Many people are not sure where to begin taking control of their finances. A good place to start is establishing what financial goals you would like to achieve. Doing this will help you start planning for the long-term.

Smart Money Goals

Whether your aim is to pay off your credit card debt, save for retirement, or work on another money goal, learning how to set S.M.A.R.T financial goals will ensure that you achieve your objectives.

What is a S.M.A.R.T goal and how to you set one?

SMART goal-setting allows you to make concrete and specific plans around your goals. Instead of saying, “I want to pay off my debt,” or “I want to save money for the future” you reshape your goals to give yourself tangible objectives such as, “I will pay off $5,000 in credit card debt in 2021” and “I will save $1,000 for a family vacation at Christmas.” Setting specific goals with your money will put your hopes into action.

Where Do I Start?

Write down some ideas that you would like to improve upon in your financial life. After you identify specific goals, apply a time frame to make them measurable.

S - Specific

Set clearly defined goals.

When setting your financial goals, you need to be SPECIFIC. Some examples of financial goals are:

  • I want to be debt free.
  • I want to buy a new home.
  • I want to build an emergency fund.

Ask Yourself: What is my specific goal and what do I need to do to achieve it?

Special tip! It could be as simple as saying you want to save $5,000 this year for an emergency fund in case your roof needs a repair or to help with your commitment to stay away from your credit cards. In any case, you need to get specific and give your goal some personal meaning so that you stay inspired and on track.

Money in jars labelled for college, house and 401K

Common Mistakes

There are 3 common mistakes people make when they set financial goals.

  1. They focus on the result instead of how much they need to set aside.
  2. They set too many goals to start with.
  3. They get frustrated and give up when they are having a hard time staying on track.

Special Tip

Special Tip!

Don't get frustrated! Managing your money and setting financial goals is a learning process; there will be setbacks along the way, but it will be easier with practice once you get the hang of it.

Now that you know how to lay out your financial goals in a S.M.A.R.T. way, you will be on your way to achieving them!

The 50/20/30 Rule

The goal of the 50/20/30 Rule is to break down your monthly take-home income and focus your spending in three broad categories listed below.

50% Essential Living

This category is for:

  • Essential Bills
  • Rent or Mortgage
  • Utilities
  • Groceries
  • Insurance
  • Car Payment

20% Financial Goals (Savings & Debt)

This category is for:

  • Savings
  • Any debt
  • Investments. This includes your 401(k) and all other investments.

30% Personal Spending

This category is for items you like to spend money on but don't really need such as:

  • Eating out
  • Vacations
  • Movies
  • Netflix or in-home entertainment
  • Shopping for clothes
  • Home decor

Simple 50/20/30 Budgeting Breakdown

The 50/20/30 plan recommends splitting your income into 50% for essentials, 20% for Savings, 30% for Personal expenses.
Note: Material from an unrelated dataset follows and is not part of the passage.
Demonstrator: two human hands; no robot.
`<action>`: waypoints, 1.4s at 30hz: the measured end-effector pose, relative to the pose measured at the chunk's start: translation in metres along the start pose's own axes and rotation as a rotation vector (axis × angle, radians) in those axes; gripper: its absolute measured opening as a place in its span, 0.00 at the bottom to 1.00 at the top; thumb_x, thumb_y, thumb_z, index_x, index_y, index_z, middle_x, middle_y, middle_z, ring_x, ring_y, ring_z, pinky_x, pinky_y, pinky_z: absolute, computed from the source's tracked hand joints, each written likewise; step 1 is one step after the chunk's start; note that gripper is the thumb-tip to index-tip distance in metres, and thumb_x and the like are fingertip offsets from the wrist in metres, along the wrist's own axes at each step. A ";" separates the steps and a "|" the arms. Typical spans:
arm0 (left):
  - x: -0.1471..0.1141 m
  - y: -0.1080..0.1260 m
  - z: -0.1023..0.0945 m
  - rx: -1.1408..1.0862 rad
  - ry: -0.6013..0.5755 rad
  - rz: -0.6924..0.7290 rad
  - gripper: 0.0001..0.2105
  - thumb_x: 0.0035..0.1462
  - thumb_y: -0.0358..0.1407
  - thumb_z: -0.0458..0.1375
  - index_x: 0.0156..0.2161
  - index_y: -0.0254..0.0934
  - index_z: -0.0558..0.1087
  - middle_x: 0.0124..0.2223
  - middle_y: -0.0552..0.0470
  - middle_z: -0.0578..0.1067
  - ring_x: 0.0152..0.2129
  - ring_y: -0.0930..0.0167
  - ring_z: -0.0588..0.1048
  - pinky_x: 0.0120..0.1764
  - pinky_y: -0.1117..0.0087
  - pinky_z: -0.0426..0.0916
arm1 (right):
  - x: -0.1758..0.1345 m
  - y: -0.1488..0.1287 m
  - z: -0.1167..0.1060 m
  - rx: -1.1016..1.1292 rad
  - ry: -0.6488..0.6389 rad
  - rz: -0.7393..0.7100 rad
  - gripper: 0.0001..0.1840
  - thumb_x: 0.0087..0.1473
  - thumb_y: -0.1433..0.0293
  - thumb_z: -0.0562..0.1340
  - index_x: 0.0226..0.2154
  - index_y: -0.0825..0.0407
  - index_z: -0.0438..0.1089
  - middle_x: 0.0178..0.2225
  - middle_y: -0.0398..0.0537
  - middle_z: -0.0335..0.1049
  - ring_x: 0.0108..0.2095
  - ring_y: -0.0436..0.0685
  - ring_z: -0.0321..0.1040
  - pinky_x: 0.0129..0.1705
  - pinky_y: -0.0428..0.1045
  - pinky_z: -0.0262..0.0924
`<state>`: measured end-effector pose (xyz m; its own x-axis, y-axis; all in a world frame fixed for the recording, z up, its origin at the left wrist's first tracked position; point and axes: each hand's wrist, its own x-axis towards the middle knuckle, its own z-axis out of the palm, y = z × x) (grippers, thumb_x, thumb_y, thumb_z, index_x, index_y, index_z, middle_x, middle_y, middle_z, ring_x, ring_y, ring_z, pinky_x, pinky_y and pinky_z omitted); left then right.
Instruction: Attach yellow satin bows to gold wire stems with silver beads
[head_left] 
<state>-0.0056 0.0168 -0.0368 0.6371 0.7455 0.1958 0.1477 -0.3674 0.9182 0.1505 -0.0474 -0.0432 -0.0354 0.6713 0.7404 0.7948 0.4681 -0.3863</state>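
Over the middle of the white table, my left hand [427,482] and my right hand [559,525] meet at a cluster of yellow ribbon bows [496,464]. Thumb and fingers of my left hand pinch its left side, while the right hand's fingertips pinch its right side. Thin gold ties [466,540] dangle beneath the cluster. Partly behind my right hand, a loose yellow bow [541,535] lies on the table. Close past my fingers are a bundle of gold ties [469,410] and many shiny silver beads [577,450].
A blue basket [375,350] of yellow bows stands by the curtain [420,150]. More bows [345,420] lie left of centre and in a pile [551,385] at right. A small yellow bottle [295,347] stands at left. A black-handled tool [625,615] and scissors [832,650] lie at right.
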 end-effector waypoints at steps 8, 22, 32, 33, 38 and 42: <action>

Tips for Success with the 50/20/30 Rule

  • If your monthly bills are higher than 50% of your income, you may want to review your bills and determine if there are any additional savings.
  • Review your personal spending. How often do you eat out? How often do you go out to lunch during the work week?
  • Take a hard look at your cable, internet, and phone bills. Ask yourself, do you need all the premium channels or services?
  • Shopping. Try and set a budget for yourself.